Melbourne masters player Amanda Reiter-Dando explained there is always a risk in playing AFL but playing males greatly increases the risk.
“I accepted the risk when I decided to play Aussie rules football and perhaps naively, but I was under the understanding that I was playing against fellow female players,” Ms Reiter-Dando said.
“Do these policies that the AFL have, are they putting me at more risk to injury?”
Her teammate Georgie Lee says being able to play football in her forties has “meant the world”, after growing up unable to play the sport because there was no girl’s or women’s football teams.
But she is concerned the gender policy compromises the integrity of the game she loves.

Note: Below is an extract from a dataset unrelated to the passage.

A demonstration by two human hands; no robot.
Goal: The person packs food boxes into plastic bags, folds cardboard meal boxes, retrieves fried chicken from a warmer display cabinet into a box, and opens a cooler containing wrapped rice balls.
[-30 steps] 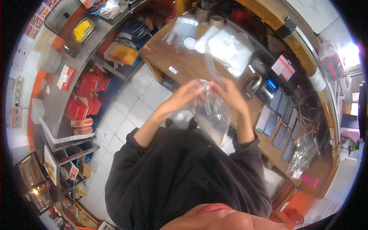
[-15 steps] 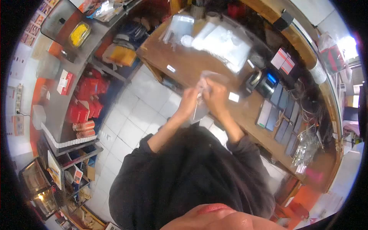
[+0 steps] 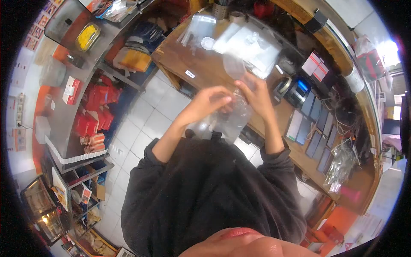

“This is the thing that’s quite difficult to stomach for community-level players is that elite female AFL players are granted a single-sex competition, but we are not,” Ms Lee said.
“People like Mini and I, who couldn’t play footy growing up, we’re no chance to play elite football. That ship has sailed.
“Community football is where we can play, but we don’t get a fair competition. That doesn’t seem right to me.”
It isn’t fair. If it were fair there would be no male or female divisions at all. The only reason there are male or female divisions is for fairness and safety. The AFL and all sporting codes need a reality check. They need to listen to women, observe reality and respect biology.
Bodies play sport. Not feelings or identities. It is why we have age divisions and it is why we have male and female divisions.